#### [WHAT TO WORK ON]
Pull every line with "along" from the data below and copy it.

#### [DATA EXCERPT]
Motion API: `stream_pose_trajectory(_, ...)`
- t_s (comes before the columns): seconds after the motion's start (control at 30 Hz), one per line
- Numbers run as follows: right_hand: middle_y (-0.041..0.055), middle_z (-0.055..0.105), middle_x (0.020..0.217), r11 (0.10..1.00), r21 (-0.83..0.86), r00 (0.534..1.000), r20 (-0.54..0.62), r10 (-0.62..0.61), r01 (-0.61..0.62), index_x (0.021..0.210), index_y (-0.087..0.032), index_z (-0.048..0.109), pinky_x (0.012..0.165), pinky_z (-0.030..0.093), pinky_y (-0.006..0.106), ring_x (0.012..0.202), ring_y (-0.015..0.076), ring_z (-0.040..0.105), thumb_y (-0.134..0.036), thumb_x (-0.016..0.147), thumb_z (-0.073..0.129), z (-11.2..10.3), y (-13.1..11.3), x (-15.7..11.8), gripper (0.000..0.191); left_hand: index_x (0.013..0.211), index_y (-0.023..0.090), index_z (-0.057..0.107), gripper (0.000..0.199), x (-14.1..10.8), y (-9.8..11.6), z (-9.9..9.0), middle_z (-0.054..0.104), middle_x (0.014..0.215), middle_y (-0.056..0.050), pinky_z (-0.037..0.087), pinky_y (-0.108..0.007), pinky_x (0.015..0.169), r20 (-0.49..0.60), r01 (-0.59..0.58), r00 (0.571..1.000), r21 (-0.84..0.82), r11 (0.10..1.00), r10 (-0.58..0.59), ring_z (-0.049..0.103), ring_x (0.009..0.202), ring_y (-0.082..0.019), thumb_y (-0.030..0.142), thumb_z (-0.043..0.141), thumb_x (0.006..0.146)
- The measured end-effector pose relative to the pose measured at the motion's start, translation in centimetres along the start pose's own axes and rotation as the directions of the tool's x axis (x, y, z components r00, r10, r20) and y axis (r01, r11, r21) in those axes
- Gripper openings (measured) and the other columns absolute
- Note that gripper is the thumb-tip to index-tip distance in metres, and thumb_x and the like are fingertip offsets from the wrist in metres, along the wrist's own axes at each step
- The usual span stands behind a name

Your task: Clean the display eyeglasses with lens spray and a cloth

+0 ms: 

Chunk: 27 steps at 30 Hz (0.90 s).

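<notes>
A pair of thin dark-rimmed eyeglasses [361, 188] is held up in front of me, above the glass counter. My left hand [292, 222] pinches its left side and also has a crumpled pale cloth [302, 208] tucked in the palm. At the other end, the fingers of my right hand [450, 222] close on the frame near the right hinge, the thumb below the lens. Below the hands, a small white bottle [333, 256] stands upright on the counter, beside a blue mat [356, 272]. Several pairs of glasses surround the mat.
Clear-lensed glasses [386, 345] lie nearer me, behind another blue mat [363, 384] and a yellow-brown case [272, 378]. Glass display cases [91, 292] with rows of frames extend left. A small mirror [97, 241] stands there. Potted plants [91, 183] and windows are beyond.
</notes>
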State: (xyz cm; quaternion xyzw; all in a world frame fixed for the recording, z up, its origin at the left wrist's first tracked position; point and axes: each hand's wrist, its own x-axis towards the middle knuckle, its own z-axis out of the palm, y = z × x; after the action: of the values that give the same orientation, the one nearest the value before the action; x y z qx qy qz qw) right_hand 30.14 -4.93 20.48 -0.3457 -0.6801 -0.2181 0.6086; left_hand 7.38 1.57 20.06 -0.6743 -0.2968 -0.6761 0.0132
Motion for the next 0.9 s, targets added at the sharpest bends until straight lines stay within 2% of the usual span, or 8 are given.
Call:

#### [TASK RESPONSE]
- The measured end-effector pose relative to the pose measured at the motion's start, translation in centimetres along the start pose's own axes and rotation as the directions of the tool's x axis (x, y, z components r00, r10, r20) and y axis (r01, r11, r21) in those axes
- Note that gripper is the thumb-tip to index-tip distance in metres, and thumb_x and the like are fingertip offsets from the wrist in metres, along the wrist's own axes at each step

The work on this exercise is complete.